Le fils de Jean-Jacques ou La faute à Rousseau

Auteur : Isabelle Marsay
Éditions : Ginkgo (2012)
Nombre de pages : 222

Résumé : Novembre 1746. Une sage-femme dépose à l'hospice des Enfants-Trouvés un nouveau-né âgé de deux jours. Il est le fils d'un certain Jean-Jacques qui s'apprête à conquérir Paris. L'abandon d'enfant est, à cette époque, une pratique relativement courante et ledit Jean-Jacques abandonnera successivement quatre autres nourrissons. Pourtant, son fils aîné, Baptiste, restera sa mauvaise conscience.  Au soir de sa vie, il tentera en vain d'en retrouver la trace grâce à une carte à jouer déposée dans ses langes… 

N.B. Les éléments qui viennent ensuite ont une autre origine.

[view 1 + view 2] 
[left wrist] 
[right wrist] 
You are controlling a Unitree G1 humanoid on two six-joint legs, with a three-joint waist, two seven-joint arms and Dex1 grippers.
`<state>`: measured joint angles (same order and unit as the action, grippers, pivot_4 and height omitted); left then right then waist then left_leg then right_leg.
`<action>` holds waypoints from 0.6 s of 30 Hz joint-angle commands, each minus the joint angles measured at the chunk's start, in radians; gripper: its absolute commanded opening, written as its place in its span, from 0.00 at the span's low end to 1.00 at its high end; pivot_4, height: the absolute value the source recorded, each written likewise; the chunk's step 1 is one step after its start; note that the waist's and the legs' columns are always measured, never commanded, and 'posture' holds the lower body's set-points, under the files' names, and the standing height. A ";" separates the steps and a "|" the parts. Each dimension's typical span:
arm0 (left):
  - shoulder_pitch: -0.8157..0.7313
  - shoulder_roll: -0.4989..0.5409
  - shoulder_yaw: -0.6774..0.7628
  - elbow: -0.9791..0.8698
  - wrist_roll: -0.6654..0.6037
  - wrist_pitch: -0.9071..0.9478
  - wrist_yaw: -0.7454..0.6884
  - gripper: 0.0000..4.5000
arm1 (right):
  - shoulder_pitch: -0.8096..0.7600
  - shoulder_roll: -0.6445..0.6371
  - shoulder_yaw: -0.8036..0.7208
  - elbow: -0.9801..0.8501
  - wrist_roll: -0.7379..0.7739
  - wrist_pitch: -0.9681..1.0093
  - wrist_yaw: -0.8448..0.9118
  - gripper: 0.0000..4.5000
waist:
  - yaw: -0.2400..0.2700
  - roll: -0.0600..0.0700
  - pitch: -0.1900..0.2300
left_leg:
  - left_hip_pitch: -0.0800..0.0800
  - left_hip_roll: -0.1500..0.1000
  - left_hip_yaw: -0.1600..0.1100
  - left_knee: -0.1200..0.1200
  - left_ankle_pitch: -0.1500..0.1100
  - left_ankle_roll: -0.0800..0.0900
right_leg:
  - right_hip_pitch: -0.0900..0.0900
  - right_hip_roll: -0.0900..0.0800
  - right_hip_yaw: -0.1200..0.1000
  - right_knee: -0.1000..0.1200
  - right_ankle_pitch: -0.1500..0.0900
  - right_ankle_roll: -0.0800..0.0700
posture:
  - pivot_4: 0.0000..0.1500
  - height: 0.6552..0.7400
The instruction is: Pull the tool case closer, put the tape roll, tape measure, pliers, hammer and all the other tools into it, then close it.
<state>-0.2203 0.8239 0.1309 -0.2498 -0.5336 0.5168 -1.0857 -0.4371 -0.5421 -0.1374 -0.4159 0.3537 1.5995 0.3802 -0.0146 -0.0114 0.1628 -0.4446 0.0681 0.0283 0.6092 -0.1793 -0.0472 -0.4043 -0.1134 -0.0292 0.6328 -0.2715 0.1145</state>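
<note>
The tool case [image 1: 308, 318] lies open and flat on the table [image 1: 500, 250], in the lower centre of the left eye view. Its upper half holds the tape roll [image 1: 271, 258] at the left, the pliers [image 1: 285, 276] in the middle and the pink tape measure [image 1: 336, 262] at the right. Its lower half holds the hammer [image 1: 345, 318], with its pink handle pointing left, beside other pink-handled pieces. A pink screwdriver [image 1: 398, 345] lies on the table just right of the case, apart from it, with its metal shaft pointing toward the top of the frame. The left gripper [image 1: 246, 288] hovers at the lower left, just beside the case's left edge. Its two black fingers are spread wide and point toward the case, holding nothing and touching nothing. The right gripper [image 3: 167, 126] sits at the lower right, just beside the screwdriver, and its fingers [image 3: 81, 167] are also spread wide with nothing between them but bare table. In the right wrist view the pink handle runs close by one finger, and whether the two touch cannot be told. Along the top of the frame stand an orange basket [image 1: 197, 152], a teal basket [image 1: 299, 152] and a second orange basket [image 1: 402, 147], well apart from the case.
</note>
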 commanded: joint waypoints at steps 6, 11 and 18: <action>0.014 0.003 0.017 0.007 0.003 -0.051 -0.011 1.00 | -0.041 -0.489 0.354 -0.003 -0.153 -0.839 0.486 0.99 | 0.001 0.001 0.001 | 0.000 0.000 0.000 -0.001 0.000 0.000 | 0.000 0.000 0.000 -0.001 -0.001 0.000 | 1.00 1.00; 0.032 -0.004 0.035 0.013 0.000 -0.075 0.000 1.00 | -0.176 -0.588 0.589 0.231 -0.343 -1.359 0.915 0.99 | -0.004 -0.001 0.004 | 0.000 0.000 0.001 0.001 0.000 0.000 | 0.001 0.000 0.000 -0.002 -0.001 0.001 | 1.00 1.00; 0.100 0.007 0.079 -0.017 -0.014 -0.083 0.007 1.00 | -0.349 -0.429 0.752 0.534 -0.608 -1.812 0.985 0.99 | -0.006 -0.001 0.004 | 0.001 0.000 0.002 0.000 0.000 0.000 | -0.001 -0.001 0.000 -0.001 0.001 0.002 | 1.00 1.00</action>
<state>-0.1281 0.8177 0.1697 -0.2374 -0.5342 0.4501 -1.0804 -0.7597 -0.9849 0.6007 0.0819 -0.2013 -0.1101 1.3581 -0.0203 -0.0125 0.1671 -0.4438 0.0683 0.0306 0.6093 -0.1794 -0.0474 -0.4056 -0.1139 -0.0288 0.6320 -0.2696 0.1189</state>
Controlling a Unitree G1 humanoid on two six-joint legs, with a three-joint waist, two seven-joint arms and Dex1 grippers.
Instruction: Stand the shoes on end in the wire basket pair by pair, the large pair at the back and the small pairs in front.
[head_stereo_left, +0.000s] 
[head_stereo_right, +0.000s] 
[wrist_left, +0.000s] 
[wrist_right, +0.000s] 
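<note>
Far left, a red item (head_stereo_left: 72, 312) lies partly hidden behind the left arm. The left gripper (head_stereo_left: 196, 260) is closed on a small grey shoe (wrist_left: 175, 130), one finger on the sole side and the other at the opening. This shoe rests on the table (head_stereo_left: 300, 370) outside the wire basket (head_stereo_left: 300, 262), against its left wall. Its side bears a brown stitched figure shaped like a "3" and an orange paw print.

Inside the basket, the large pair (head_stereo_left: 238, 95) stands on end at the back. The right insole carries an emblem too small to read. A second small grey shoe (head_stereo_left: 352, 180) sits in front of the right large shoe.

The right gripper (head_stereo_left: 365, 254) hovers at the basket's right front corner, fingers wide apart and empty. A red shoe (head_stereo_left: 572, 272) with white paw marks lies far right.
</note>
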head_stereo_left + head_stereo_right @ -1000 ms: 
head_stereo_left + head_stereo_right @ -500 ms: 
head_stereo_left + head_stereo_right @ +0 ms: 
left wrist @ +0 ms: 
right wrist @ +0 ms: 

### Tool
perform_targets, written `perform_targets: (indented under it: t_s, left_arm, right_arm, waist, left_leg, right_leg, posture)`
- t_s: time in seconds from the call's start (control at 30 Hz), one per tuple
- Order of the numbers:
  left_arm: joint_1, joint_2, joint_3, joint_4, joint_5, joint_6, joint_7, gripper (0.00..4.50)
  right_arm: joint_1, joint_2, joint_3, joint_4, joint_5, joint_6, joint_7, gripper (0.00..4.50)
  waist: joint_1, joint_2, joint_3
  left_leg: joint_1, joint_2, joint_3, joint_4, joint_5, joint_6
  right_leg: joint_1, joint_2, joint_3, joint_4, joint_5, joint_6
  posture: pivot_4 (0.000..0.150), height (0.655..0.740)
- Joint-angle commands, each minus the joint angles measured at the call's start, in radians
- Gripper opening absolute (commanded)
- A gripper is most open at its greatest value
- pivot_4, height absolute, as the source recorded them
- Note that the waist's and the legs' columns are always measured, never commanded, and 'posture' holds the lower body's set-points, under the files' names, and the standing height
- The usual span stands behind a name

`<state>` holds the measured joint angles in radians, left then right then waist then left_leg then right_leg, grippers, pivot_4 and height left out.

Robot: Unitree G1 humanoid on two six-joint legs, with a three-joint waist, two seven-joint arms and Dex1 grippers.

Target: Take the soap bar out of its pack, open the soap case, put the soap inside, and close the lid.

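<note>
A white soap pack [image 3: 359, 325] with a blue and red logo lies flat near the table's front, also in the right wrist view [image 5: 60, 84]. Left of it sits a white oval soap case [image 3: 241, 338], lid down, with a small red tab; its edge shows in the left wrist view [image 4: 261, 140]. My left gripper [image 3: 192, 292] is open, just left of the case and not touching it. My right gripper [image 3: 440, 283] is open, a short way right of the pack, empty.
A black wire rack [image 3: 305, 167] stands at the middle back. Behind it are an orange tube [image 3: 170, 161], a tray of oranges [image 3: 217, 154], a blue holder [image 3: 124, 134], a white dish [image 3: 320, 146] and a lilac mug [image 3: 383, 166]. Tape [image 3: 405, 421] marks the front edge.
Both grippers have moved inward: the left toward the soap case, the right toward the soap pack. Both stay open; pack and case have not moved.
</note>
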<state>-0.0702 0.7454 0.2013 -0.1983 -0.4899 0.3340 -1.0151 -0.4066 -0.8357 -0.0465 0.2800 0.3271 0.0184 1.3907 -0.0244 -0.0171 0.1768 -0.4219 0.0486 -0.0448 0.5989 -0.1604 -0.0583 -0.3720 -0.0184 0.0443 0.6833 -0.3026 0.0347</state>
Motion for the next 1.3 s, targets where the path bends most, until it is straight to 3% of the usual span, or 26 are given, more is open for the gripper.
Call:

En imaginant la vie du seul enfant que Rousseau aurait pu retrouver, Isabelle Marsay croise les destins du père et du fils, donnant à voir le quotidien d'une époque paradoxale : siècle des Lumières, ultimes heures de la féodalité, décor naturel d'une histoire presque authentique : celle d'un homme qui abandonne ses enfants puis écrit des traités d'éducation qui feront date jusqu'à nos jours.  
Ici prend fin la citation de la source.